### What the exercise asks:
Using the records below, quote only the span that opens with the line containing "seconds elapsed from" and closes with the line containing "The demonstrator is", exactly and inclusively.

Extracted data entries:
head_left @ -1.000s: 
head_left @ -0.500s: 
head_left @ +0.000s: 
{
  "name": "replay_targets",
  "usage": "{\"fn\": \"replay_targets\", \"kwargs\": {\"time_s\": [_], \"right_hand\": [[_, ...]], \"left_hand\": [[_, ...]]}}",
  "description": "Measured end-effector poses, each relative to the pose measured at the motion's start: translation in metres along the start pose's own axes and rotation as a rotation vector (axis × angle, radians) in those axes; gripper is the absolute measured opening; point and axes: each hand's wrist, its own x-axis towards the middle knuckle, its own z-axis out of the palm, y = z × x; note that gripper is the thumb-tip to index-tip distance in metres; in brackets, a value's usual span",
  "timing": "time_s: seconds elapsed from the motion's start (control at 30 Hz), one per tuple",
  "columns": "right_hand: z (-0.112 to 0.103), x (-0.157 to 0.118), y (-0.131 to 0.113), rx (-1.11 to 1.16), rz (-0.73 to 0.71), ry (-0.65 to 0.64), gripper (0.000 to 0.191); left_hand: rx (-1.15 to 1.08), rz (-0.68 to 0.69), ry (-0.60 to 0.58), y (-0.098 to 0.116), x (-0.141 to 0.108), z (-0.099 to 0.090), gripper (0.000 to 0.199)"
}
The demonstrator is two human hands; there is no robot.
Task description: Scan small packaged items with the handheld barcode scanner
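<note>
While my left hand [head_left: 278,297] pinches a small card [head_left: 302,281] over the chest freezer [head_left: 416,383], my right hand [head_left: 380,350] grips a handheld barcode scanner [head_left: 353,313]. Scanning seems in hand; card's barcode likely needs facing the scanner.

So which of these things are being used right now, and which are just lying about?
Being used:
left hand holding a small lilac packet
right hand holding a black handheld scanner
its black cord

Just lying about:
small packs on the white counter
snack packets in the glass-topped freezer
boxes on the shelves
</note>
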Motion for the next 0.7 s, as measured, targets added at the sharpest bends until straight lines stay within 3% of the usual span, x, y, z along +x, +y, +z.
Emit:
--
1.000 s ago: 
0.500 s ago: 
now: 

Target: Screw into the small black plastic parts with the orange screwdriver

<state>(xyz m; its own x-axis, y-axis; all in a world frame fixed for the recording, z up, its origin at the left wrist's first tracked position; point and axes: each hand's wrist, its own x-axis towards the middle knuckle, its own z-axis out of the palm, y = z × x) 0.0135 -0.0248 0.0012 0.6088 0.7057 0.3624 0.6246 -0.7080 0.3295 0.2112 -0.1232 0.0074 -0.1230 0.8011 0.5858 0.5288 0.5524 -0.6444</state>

### Solved exercise:
  "timing": "time_s: seconds elapsed from the motion's start (control at 30 Hz), one per tuple",
  "columns": "right_hand: z (-0.112 to 0.103), x (-0.157 to 0.118), y (-0.131 to 0.113), rx (-1.11 to 1.16), rz (-0.73 to 0.71), ry (-0.65 to 0.64), gripper (0.000 to 0.191); left_hand: rx (-1.15 to 1.08), rz (-0.68 to 0.69), ry (-0.60 to 0.58), y (-0.098 to 0.116), x (-0.141 to 0.108), z (-0.099 to 0.090), gripper (0.000 to 0.199)"
}
The demonstrator is two human hands; there is no robot.

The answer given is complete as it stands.